At the heart of Enkris' structures lies a high crystalline quality AlN-based nucleation layer onto which Al-containing buffer layers are grown to relieve the lattice and thermal expansion mismatches between the silicon substrate and active GaN layers. Thanks to the AlN nucleation layer, Enkris managed to fabricate 300 mm GaN-on-silicon HEMTs with relatively thin buffer layers that meet leakage current requirements whilst keeping overall device costs down.

According to Enkris, the buffer layers in its latest epiwafers are also only 2 to 6 microns thick, have uniform composition across the entire wafer and deliver consistent electrical properties. Company figures indicate wafer bow remains within an acceptable 50 micron while leakage current comes in at 1μA/mm2 at room temperature.

Enkris Semiconductor CEO, Kai Cheng.

As Cheng points out: “Thanks to our aluminium nitride nucleation layer, we have a pretty large process window to manage the stress in thick buffer layers and keep the wafer bow acceptable for the 300 millimetre fab.”

“In addition, the high quality aluminium nitride also means that defects, such as V-pits and meltback etching defects at the nitride/silicon interface, are minimized,” he adds. “Thus, the leakage current in the vertical direction can be significantly reduced and meet the requirements for high voltage applications on large-size silicon substrates up to 300 millimetre.”

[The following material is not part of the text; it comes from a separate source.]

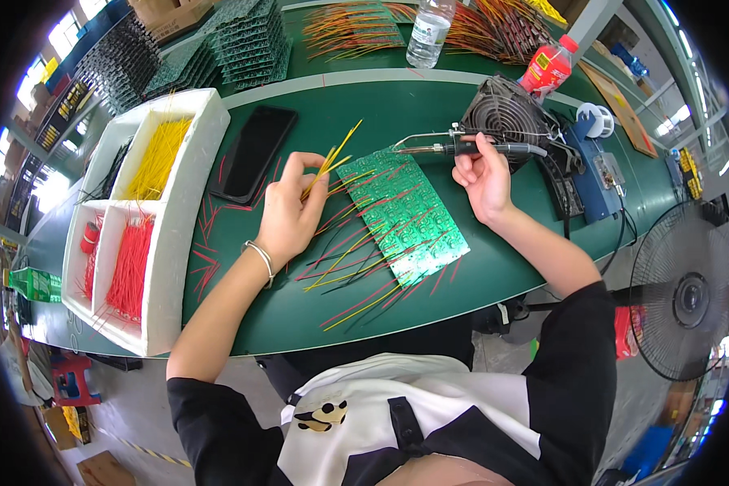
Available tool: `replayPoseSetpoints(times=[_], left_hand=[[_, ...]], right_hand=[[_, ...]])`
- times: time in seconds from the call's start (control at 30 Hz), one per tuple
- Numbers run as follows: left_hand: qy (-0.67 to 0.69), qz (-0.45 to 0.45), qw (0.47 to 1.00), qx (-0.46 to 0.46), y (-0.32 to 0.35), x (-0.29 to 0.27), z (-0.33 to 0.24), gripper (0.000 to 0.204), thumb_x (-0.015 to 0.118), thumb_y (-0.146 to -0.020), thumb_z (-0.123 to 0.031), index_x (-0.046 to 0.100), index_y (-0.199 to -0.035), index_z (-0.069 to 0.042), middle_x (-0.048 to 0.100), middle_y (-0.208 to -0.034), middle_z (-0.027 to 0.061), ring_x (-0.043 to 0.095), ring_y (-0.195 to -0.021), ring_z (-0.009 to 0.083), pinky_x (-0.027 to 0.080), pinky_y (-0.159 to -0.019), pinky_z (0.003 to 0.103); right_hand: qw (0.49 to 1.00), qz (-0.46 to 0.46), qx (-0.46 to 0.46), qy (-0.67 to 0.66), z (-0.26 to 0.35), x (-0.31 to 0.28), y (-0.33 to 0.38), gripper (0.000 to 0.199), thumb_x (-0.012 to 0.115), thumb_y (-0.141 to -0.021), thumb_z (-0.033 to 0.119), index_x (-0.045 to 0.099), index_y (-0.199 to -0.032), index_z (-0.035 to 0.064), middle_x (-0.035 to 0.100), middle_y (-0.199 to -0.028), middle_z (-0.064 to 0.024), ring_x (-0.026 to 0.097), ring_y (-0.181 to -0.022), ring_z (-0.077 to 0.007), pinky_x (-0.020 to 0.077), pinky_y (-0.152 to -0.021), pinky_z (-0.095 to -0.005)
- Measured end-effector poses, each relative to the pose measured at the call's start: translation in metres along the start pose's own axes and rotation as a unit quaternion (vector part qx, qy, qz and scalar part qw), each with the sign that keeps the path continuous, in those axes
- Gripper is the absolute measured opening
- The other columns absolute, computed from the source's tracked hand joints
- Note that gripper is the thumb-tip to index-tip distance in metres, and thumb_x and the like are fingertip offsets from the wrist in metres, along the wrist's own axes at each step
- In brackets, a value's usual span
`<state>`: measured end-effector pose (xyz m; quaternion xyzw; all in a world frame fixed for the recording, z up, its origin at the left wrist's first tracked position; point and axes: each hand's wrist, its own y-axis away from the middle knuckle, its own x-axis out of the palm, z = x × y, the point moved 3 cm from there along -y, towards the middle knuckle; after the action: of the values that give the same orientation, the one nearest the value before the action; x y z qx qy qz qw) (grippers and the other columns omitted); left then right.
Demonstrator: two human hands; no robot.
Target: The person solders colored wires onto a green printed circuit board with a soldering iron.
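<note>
On the green tabletop before me lies a green circuit board panel (409,211), turned at a slant. Red, yellow and black wires stick out from it, mostly along its left side. My left hand (290,206) pinches a small bunch of yellow wires (332,159) beside the panel's upper left corner. In my right hand (486,178) is a soldering iron (478,148), held like a pen. Its tip points left over the panel's top edge, where a thin metal guide tube (429,135) also ends. Whether the tip touches the board I cannot tell.
At left stands a white foam tray (170,243) of yellow, red and black wires. A black phone (257,154) lies beside it. A fan (502,113), a blue soldering unit (595,174) and a red bottle (549,66) are at right. Behind are a clear bottle (430,34) and stacked boards (251,49).
</note>
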<state>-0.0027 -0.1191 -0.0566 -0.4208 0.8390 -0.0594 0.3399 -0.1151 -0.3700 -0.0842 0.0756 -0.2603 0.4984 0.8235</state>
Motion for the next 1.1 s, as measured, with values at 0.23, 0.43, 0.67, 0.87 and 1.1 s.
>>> replayPoseSetpoints(times=[0.23, 0.43, 0.67, 0.87, 1.1], left_hand=[[0.071, 0.014, 0.997, -0.013, 0.0, 0.005, 0.004, 0.009, 0.056, -0.078, -0.001, 0.048, -0.08, 0.002, 0.046, -0.052, 0.0043, 0.036, -0.045, 0.0049, 0.033, -0.043, 0.02], [-0.015, 0.04, 0.999, -0.018, 0.004, 0.013, -0.001, 0.012, 0.061, -0.071, -0.003, 0.049, -0.071, 0.0, 0.035, -0.048, 0.0045, 0.033, -0.041, 0.0112, 0.033, -0.042, 0.024], [-0.043, 0.072, 0.996, -0.016, 0.008, 0.014, -0.003, 0.01, 0.059, -0.071, -0.004, 0.05, -0.071, 0.0, 0.034, -0.047, 0.0064, 0.032, -0.04, 0.0147, 0.031, -0.041, 0.027], [-0.017, 0.081, 0.996, -0.042, 0.011, 0.018, 0.0, 0.006, 0.058, -0.071, -0.004, 0.053, -0.073, -0.001, 0.035, -0.047, 0.0058, 0.031, -0.039, 0.0129, 0.03, -0.041, 0.027], [-0.002, 0.069, 0.996, -0.063, 0.01, 0.022, 0.002, 0.003, 0.056, -0.071, 0.0, 0.056, -0.072, 0.003, 0.036, -0.049, -0.0017, 0.028, -0.046, 0.0009, 0.024, -0.043, 0.019]], right_hand=[[0.998, -0.046, 0.013, 0.043, 0.003, 0.004, 0.003, 0.018, 0.05, -0.089, 0.023, 0.053, -0.09, 0.0054, 0.037, -0.057, 0.003, 0.029, -0.048, -0.0043, 0.0251, -0.046, -0.0209], [0.995, -0.042, -0.021, 0.086, 0.009, 0.003, 0.004, 0.015, 0.059, -0.082, 0.01, 0.053, -0.094, 0.0047, 0.037, -0.061, 0.0058, 0.029, -0.05, -0.0029, 0.0256, -0.047, -0.0204], [0.994, -0.049, -0.034, 0.094, 0.013, 0.015, 0.015, 0.015, 0.06, -0.082, 0.011, 0.055, -0.094, 0.0045, 0.041, -0.062, 0.0045, 0.031, -0.05, -0.0029, 0.0276, -0.047, -0.021], [0.996, -0.022, 0.018, 0.079, 0.006, 0.014, 0.025, 0.017, 0.052, -0.088, 0.02, 0.051, -0.088, 0.0037, 0.039, -0.057, 0.0025, 0.028, -0.045, -0.003, 0.0233, -0.041, -0.0199], [0.996, -0.035, -0.012, 0.082, 0.002, 0.008, 0.025, 0.016, 0.05, -0.088, 0.02, 0.049, -0.083, 0.0044, 0.038, -0.056, 0.0025, 0.03, -0.046, -0.0031, 0.0231, -0.041, -0.0201]])
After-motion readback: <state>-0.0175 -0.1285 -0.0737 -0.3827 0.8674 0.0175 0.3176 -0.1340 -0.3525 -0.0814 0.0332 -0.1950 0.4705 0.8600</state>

Cheng emphasizes that despite the industry-wide challenges associated with epitaxy, strain management and defect control when moving to 300mm wafer size, his company has achieved excellent structural quality and electrical properties in its AlGaN/GaN HEMT structures. “This will certainly encourage the development of high-power integrated circuits... [and] reduce the cost of gallium nitride power devices,” he says.

Tackling thorny issues

But what about yield figures? It's no secret that poor yields have held back many industry players, keen to work with larger wafers sizes and reap the cost benefits this transition brings.

Cheng is optimistic about yields at 300 mm wafer sizes, but says: “It's still too early to talk about the yields of our twelve inch wafers in terms of substrates and epitaxy at this moment.”

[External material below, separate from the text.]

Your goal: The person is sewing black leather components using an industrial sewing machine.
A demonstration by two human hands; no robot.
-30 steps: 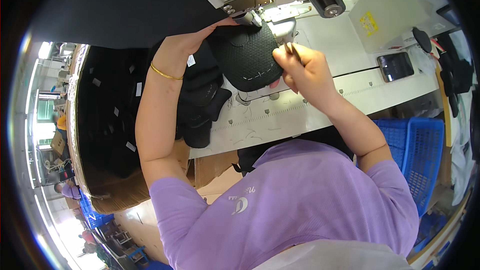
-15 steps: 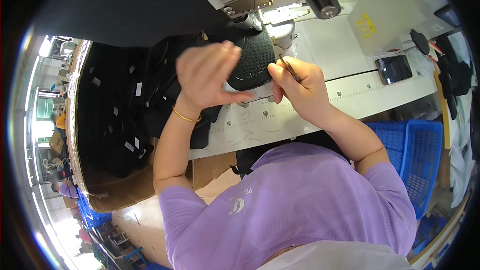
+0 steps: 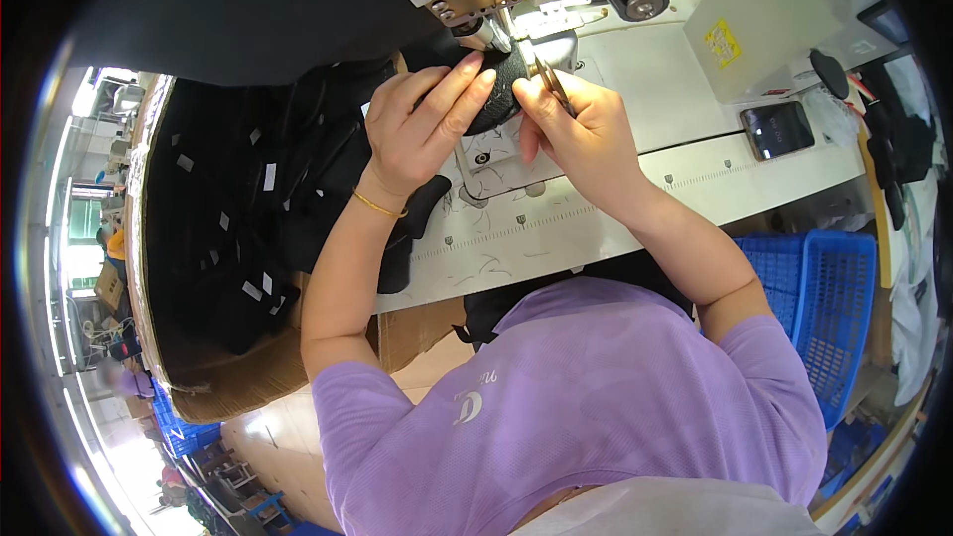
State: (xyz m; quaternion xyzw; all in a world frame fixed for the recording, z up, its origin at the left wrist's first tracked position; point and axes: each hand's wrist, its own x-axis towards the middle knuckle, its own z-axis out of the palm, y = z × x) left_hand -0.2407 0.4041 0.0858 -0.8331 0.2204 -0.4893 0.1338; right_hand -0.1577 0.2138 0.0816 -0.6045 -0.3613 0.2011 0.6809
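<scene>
A curved piece of black textured fabric (image 3: 508, 82) lies under the needle area of the sewing machine (image 3: 486, 2). My left hand (image 3: 417, 127) rests on its left side, fingers extended and laid over the cloth. At its right edge is my right hand (image 3: 584, 129), thumb and forefinger closed at the fabric. Dark metal tweezers (image 3: 556, 87) are held in that same hand, their points directed up toward the machine. The part of the fabric beneath my left fingers is hidden.
A heap of black cloth pieces (image 3: 218, 199) with small white labels fills a carton on the left. A phone (image 3: 777, 130) lies on the white machine table (image 3: 596, 184) at right. Blue plastic baskets (image 3: 834, 323) stand below it. Loose threads lie near the table's front.
My left hand has come down onto the fabric from a blurred, raised position. The fabric has moved further up under the machine, and my right hand has moved up and slightly left with it.
</scene>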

Still, as he adds: “We haven't seen any real difficult hurdles of physics yet, but the final yield improvement is dependent on the whole industry’s efforts including metrology tool vendors, processing tool vendors, growers and device makers.”

Back in 2014, Enkris also worked closely with Aixtron on its high voltage GaN HEMT structures on 200 mm silicon, using a high throughput Crius II Close Coupled Showerhead Reactor. This time around, such system details are not disclosed, but Cheng is certain that devices fabricated from Enkris' 300 mm GaN-on-silicon epiwafers will be cost-competitive.

“The gallium nitride-on-silicon wafer costs are generally higher than silicon materials, but gallium nitride materials have very unique properties,” he says. “And if we look at silicon power devices, more than three times more gallium nitride devices can be produced from the same wafer size, making the gallium nitride device costs comparable or even lower than its silicon competitors.”

So where next for Enkris Semiconductor? Right now, the pure-play epi-foundry is shipping its large size GaN-on-silicon HEMT epiwafers around the world – Cheng says his company is seeing interest from China, the rest of Asia, the US and Europe. He also points out how vertical breakdown measurements indicate the structures can operate at 200V, 650V and 1200V voltage ranges for a wide range of power applications such as consumer electronics and data centre applications.

And while Enkris also develops GaN-on-SiC, GaN-on-sapphire and GaN-on-GaN epiwafers, GaN-on-silicon wafers are currently in the greatest demand, being required for RF, power and microLED display applications. “We are growing various interesting structures, but we do pay close attention to customer needs,” he says. “As a commercial company, we are creating world class products for industry.”